The Holmes lived in Ottawa briefly in the late 60s, moving to Halifax where Holmes unsuccessfully ran for municipal office.
The family returned to Ottawa in 1978 and, within a week, a friend stopped Holmes’s husband on the street and suggested he join the Centretown Community Association. Holmes says he replied, “I don’t do that. Diane does.”
Brian Bourns, alderman for Wellington Ward (Centretown) at the time, worked with Holmes.
“She’s always been that kind of bubbly, energetic, enthusiastic — just totally disgusting person! She was determined to make a difference in the city.
By 1982, Holmes was volunteering almost full-time. So, when a group of community organizations were casting about for a municipal candidate in the up-coming election, the leap didn’t seem too big for Holmes.
“We didn’t think I had the least chance of getting in,” says Holmes. “This woman from nowhere — who knows who she is?”
But win she did — by 400 votes.
And serving on this council sold Holmes on elected municipal service. With a group of like-minded councillors and Marion Dewar as mayor, a series of “get people downtown, keep people downtown” initiatives were won, she says, including the transitway, the Rideau Centre, new housing and getting the buses back on Bank Street.
But the high ended in 1985 with the election of a council she characterizes as right-wing: anti-arts, anti-culture, anti-affordable housing and anti-public transit.
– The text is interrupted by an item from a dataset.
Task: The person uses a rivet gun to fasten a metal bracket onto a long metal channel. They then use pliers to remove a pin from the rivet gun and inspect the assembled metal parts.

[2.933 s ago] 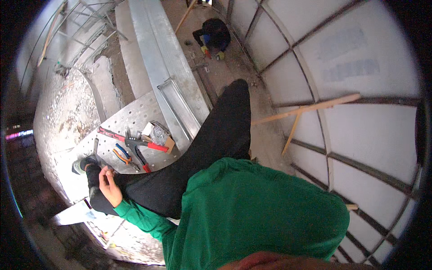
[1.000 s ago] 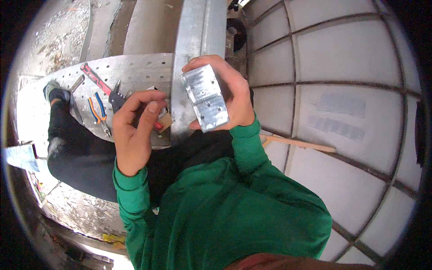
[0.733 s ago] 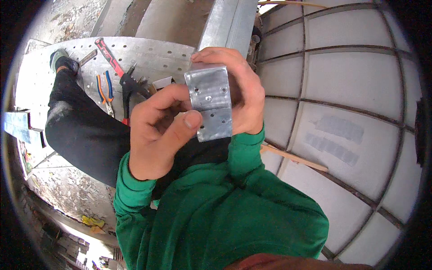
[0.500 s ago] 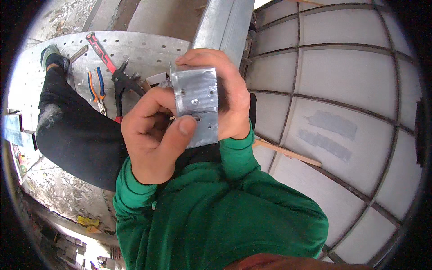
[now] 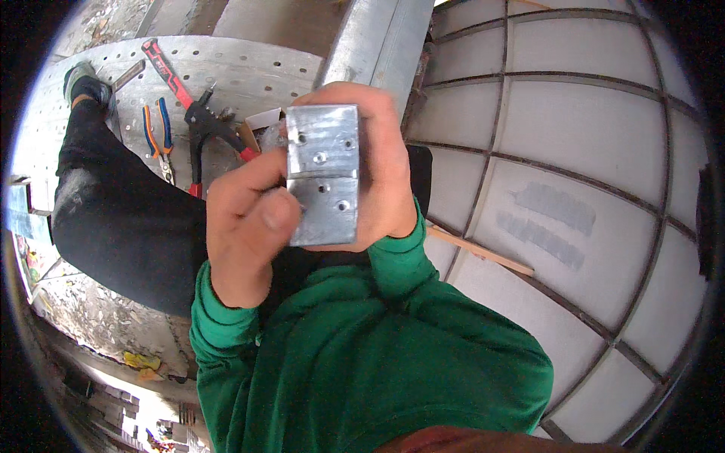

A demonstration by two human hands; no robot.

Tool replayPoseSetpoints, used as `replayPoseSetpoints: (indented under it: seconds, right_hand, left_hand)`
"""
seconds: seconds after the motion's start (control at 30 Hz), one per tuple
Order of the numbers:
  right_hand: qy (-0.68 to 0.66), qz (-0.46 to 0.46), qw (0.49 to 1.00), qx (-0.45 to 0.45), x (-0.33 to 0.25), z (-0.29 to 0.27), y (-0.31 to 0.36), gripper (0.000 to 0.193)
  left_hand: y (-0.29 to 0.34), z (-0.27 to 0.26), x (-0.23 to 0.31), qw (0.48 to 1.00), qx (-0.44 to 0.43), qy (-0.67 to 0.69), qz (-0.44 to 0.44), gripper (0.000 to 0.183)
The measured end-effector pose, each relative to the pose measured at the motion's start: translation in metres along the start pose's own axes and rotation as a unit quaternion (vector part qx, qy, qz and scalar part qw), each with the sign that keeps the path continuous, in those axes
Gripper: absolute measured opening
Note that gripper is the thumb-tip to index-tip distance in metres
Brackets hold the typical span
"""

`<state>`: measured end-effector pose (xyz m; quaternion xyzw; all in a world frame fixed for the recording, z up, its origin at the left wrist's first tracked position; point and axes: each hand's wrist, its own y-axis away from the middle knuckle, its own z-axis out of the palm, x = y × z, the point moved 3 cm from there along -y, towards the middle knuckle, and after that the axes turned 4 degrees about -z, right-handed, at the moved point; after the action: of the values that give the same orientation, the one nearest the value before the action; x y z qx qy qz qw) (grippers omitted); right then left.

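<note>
Between my hands, in front of my torso, is a piece of galvanized sheet-metal profile (image 5: 325, 162), its perforated face turned toward me. A horizontal seam crosses it, with small holes and a pale rivet head above the seam; the lower right hole shows a bright ring like another rivet head. My right hand (image 5: 387, 162) wraps round the profile's right side and back, closed on it. My left hand (image 5: 245, 219) is curled at its left edge, thumb close to the lower front face. Some of the left fingers are hidden behind the piece.
On the perforated metal plank (image 5: 249, 72) lie a red and black hand riveter (image 5: 202, 124), pliers (image 5: 160, 136) with blue and orange handles, and an opened small box (image 5: 260, 124). A long metal profile (image 5: 377, 45) stands beyond. White framed panels (image 5: 574, 136) fill the right.
The metal profile has shifted slightly left and up with my hands. My left thumb has slid off the face toward the left edge, uncovering a hole; a bright ring now shows at the lower right hole.
</note>
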<state>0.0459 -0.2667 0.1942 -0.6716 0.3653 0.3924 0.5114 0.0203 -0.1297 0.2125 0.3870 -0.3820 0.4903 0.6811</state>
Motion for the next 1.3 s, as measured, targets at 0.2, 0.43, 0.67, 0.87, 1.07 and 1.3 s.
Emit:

For a good 10 years, she says, neither the City nor the Region were interested in Centretown.
“Centretown wasn’t a neighbourhood, like Alta Vista. It was a redevelopment zone.”
By the mid-’90s, new council members were appearing with more compatible ideas. Munter was one of these people. He says he learned a lot from Holmes.
“Diane raised a glass after every fight, because Diane was always able to see the victory in everything she did. Diane understood that important issues comprise many fights over a long period of time.”
Holmes says she probably wouldn’t run federally or provincially because she’s not a “party person”. “We have a good representative,” she says of municipal politics. But what if that changed? She raises her eyebrows and laughs.
“Well, now. That would be a different story.”